A tweet from Respawn Entertainment correcting Polygon on their Titanfall II lore in an article discussing the newest Apex Legends hero, Valkyrie, has sparked backlash from critics on social media who found the developer’s tone to be ‘inappropriate.’
On April 19th, Respawn Entertainment introduced Apex Legends’ newest character, Valkyrie, with the release of the latest entry in their Stores From The Outlands series of animated shorts, Northstar.
A Titan pilot seeking to enter the Apex Games, Valkyrie holds the most direct connection to the events of Respawn Entertainment’s preceding Titanfall series, whose events take place in the same setting as Apex Legends.
Real name Kairi Imahara, Valkyrie is revealed to be the daughter of Titanfall II antagonist Viper, who has spent her life attempting to come to terms with her father’s death at the hands of the game’s protagonist, Jack Cooper, following a climactic boss battle aboard the IMS Draconis transport ship.
Despite being one of the major moments of Titanfall II, even resulting in players being awarded the Defanged achievement, the events of Viper’s death eluded Polygon, whose coverage of Valkyrie’s announcement claimed that the cause of her father’s death was unknown.
“As we find out, her father was once the pilot of a Northstar-class Titan but died, possibly in the Apex Games himself,” wrote Polygon’s Austen Goslin. “Whatever the cause of death, Valkyrie blames Titanfall 2 antagonist Kuben Blisk, who knew Valkyrie (and her father) when she was a child known as Viper.”

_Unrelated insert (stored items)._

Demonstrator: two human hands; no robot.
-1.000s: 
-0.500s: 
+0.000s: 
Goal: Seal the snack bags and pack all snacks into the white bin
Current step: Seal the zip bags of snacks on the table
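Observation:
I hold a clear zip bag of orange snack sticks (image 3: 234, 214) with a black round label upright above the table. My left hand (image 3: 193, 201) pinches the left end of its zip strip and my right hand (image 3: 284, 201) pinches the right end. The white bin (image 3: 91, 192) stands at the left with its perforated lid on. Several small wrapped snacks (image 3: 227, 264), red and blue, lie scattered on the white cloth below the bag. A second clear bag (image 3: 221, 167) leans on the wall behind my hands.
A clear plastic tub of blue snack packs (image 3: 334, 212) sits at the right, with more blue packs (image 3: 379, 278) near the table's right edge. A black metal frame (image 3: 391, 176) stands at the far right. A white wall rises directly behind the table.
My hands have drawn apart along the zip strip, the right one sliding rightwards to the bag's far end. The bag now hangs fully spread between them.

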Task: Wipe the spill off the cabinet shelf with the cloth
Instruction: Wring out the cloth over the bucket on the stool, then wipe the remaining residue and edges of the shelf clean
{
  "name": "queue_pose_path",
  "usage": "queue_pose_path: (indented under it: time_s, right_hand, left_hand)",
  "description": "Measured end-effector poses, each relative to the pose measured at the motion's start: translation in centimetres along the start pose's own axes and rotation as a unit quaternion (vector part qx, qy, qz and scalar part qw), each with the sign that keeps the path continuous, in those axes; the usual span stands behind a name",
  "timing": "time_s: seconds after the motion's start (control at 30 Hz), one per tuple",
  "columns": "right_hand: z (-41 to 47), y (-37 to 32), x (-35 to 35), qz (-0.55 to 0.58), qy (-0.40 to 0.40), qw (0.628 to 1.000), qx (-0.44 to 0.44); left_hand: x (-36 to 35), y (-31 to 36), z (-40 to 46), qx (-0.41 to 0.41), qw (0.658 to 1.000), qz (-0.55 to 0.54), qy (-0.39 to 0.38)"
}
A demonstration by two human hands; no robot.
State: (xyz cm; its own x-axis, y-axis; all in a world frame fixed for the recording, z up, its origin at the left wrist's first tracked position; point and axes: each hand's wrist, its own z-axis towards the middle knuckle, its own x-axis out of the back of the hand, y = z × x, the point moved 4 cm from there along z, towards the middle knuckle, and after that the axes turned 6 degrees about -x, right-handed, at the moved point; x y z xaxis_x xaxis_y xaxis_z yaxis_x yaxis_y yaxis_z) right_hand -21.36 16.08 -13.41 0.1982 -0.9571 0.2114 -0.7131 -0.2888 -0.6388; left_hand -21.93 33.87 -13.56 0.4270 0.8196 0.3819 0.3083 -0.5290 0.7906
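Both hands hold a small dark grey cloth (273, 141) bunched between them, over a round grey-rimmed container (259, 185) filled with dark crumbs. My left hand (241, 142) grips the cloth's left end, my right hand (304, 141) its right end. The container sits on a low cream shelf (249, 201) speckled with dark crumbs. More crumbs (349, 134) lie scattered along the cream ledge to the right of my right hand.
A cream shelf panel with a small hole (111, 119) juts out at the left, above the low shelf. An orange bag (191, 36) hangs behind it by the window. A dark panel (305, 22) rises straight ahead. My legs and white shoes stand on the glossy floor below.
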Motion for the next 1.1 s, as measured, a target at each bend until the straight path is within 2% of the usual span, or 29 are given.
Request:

Eventually catching wind of Goslin’s egregious lack of journalistic due diligence, Respawn Entertainment responded to Polygon’s tweet linking to the article with a blunt request that the news outlet check their sources.
“Hmmm, we suggest you check your sources,” wrote Respawn Entertainment, who then provided a link to the Steam page for Titanfall II and asserted that “here’s a great place to start”.
Despite being completely in the right to correct Polygon’s article, Respawn Entertainment soon found themselves facing backlash on social media, as a number of users, particularly journalists, responded to the developer by criticizing the ‘tone’ of their tweet, making excuses for Goslin’s poor reporting, and as always, invoking Gamergate.
“This is not how you issue corrections to the media. Whoever signed off on this knows/should know this, and they did it anyway,” wrote Haywire Magazine writer Leigh Harrison. “Unprofessional in any setting. Unforgivable and potentially dangerous in the cesspit of games discourse.”
Cartoonist and illustrator Maki Naro whined, “Yeah that’ll show em! Gotta make sure those incel chuds buy your games too.”
“if you’re a brand manager and a part of your social media strategy is CDPR-style shit like this, your games have gone way the hell down my priority list,” wrote The Young Folks games writer Travis Hymas. “Just like tweet GG shit if you’re gonna be like this, be goddamn honest at least.”
In defense of Polygon, Twitter user @RunDaltonRun pushed back, “Sometimes writers have to write about news items that relate to games they didn’t play. You can’t expect a writer to know every single thing about every single game. Also, it’s a story about a fictional character and plot, not like an important IRL event or topic.”
“I’m going to assume that they did do research and just had a misunderstanding or made a mistake. It happens,” he added. “But having Respawn reply in the way they did over something like this is grossly unprofessional and way more egregious than an error in the article, IMO.”
Respawn Entertainment’s response, which was highly lauded by fans, further caught the attention of Polygon Editor-in-Chief and Co-Founder Chris Plante, who dishonestly framed the developer’s justified response as ‘negging.’
“I hoped that official developer account’s negging people because they don’t know every piece of video game lore would die out post-GamerGate but I’m not surprised we still see this shit,” wrote Plante.
Despite the claims of these critics, the incredibly positive fan reaction to Respawn Entertainment’s tweet and the success of such brands as Wendy’s, a bit of well placed snark, especially in a justifiable situation, is typically welcomed by most audiences.
Polygon’s article has since been “updated to correct relevant Titanfall II lore,” with the news outlet removing the speculation concerning Vipers death. Now, the article simply notes that he died, as to avoid direct Titanfall II spoilers.